| Work instruction |
Where a picture shows up in the listing below, omit it and output the rest exactly.

○ ○ ○ ○ ○ ○ ○

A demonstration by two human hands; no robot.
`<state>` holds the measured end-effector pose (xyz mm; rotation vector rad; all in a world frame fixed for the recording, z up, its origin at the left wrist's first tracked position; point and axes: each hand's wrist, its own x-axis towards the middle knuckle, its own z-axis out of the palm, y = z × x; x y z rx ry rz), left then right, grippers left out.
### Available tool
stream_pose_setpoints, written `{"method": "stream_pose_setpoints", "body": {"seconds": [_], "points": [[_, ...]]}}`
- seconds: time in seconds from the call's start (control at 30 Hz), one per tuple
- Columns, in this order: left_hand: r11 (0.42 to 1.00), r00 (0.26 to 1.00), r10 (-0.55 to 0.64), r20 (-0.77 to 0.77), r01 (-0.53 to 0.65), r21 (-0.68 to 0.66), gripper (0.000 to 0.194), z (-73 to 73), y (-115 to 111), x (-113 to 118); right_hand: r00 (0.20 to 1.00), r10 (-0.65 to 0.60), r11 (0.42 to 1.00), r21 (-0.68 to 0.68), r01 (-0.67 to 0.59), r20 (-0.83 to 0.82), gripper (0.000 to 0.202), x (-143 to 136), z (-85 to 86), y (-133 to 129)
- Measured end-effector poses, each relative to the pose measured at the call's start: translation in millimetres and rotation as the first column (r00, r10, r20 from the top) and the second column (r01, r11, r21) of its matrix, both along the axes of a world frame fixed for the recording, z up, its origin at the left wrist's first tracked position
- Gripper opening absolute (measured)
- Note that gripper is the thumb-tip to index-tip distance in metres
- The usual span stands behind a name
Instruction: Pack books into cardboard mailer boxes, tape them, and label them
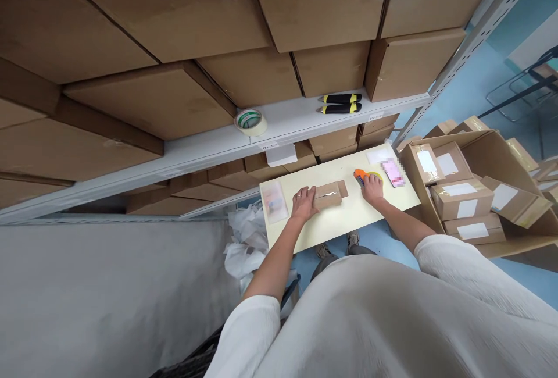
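A small cardboard box [328, 195] lies on the cream tabletop [335, 229], with a flap sticking out at its right end. My left hand [304, 203] grips the box's left end, fingers bent over the top. To the right of the box, my right hand [372, 189] is closed around an orange tape dispenser [360, 174] with a yellowish roll beside the fingers. The dispenser is apart from the box, and my hand hides part of it. A shiny strip runs along the top of the box.
A phone with a pink screen [393, 173] lies at the table's right. Plastic bags [275, 200] sit at its left end. A large carton [475, 144] holds several labelled boxes. On the shelf [296, 115] are a tape roll [251, 122] and two black-yellow cutters [342, 103].
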<state>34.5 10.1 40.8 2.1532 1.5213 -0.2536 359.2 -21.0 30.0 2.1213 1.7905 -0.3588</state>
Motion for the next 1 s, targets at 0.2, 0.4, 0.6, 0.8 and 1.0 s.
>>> {"method": "stream_pose_setpoints", "body": {"seconds": [0.2, 0.4, 0.6, 0.8, 1.0], "points": [[0.992, 0.991, 0.124, -0.046, -0.125, -0.03, 0.111, -3.6, -5.5, 3.4, 0.877, 0.055, 0.998, 0.025, -0.049, -0.477, 0.07, -58.7, 18.6, 13.3], [0.977, 0.957, 0.21, 0.202, -0.213, -0.011, 0.093, -16.2, -20.0, -2.9, 0.843, 0.026, 0.999, 0.045, -0.003, -0.537, 0.068, -94.5, 19.5, 19.6], [0.907, 0.78, 0.259, 0.57, -0.399, 0.133, 0.026, -25.8, -20.6, -17.9, 0.775, 0.139, 0.969, 0.247, 0.023, -0.617, 0.048, -88.0, 15.4, 13.3], [0.855, 0.732, 0.396, 0.555, -0.514, 0.066, 0.026, -48.7, -34.8, -20.4, 0.742, 0.08, 0.982, 0.182, 0.058, -0.666, 0.034, -92.3, -12.7, -10.0], [0.867, 0.773, 0.444, 0.453, -0.499, 0.001, 0.044, -63.5, -52.5, -21.6, 0.725, 0.032, 0.992, 0.112, 0.062, -0.688, 0.028, -87.5, -31.1, -27.3]]}}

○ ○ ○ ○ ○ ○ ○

| Result for this task |
A demonstration by two human hands; no robot.
`<state>` holds the measured end-effector pose (xyz mm; rotation vector rad; all in a world frame fixed for the recording, z up, its origin at the left wrist's first tracked position; point and axes: each hand's wrist, its own x-axis towards the middle knuckle, its own z-axis out of the palm, y = z × x; x y z rx ry rz), left then right, grippers left out.
### Available tool
stream_pose_setpoints, written `{"method": "stream_pose_setpoints", "body": {"seconds": [_], "points": [[_, ...]]}}`
- seconds: time in seconds from the call's start (control at 30 Hz), one per tuple
- Columns, in this order: left_hand: r11 (0.42 to 1.00), r00 (0.26 to 1.00), r10 (-0.55 to 0.64), r20 (-0.77 to 0.77), r01 (-0.53 to 0.65), r21 (-0.68 to 0.66), gripper (0.000 to 0.194), z (-73 to 73), y (-115 to 111), x (-113 to 118); right_hand: r00 (0.20 to 1.00), r10 (-0.65 to 0.60), r11 (0.42 to 1.00), r21 (-0.68 to 0.68), r01 (-0.67 to 0.59), r20 (-0.83 to 0.82), gripper (0.000 to 0.202), x (-143 to 136), z (-85 to 86), y (-133 to 129)
- Measured end-effector poses, each relative to the pose measured at the call's start: translation in millimetres and rotation as the first column (r00, r10, r20 from the top) and the second column (r01, r11, r21) of its matrix, both along the axes of a world frame fixed for the recording, z up, its origin at the left wrist's first tracked position
- Gripper opening absolute (measured)
- Note that gripper is the thumb-tip to index-tip distance in metres
- The usual span stands behind a name
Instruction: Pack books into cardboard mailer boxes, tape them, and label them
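A small cardboard box [328, 195] lies on the cream tabletop [335, 229], with a flap sticking out at its right end. My left hand [304, 203] grips the box's left end, fingers bent over the top. To the right of the box, my right hand [372, 189] is closed around an orange tape dispenser [360, 174] with a yellowish roll beside the fingers. The dispenser is apart from the box, and my hand hides part of it. A shiny strip runs along the top of the box.
A phone with a pink screen [393, 173] lies at the table's right. Plastic bags [275, 200] sit at its left end. A large carton [475, 144] holds several labelled boxes. On the shelf [296, 115] are a tape roll [251, 122] and two black-yellow cutters [342, 103].
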<state>34.5 10.1 40.8 2.1532 1.5213 -0.2536 359.2 -21.0 30.0 2.1213 1.7905 -0.3588</state>
Motion for the next 1 s, targets at 0.2, 0.4, 0.6, 0.8 and 1.0 s.
>>> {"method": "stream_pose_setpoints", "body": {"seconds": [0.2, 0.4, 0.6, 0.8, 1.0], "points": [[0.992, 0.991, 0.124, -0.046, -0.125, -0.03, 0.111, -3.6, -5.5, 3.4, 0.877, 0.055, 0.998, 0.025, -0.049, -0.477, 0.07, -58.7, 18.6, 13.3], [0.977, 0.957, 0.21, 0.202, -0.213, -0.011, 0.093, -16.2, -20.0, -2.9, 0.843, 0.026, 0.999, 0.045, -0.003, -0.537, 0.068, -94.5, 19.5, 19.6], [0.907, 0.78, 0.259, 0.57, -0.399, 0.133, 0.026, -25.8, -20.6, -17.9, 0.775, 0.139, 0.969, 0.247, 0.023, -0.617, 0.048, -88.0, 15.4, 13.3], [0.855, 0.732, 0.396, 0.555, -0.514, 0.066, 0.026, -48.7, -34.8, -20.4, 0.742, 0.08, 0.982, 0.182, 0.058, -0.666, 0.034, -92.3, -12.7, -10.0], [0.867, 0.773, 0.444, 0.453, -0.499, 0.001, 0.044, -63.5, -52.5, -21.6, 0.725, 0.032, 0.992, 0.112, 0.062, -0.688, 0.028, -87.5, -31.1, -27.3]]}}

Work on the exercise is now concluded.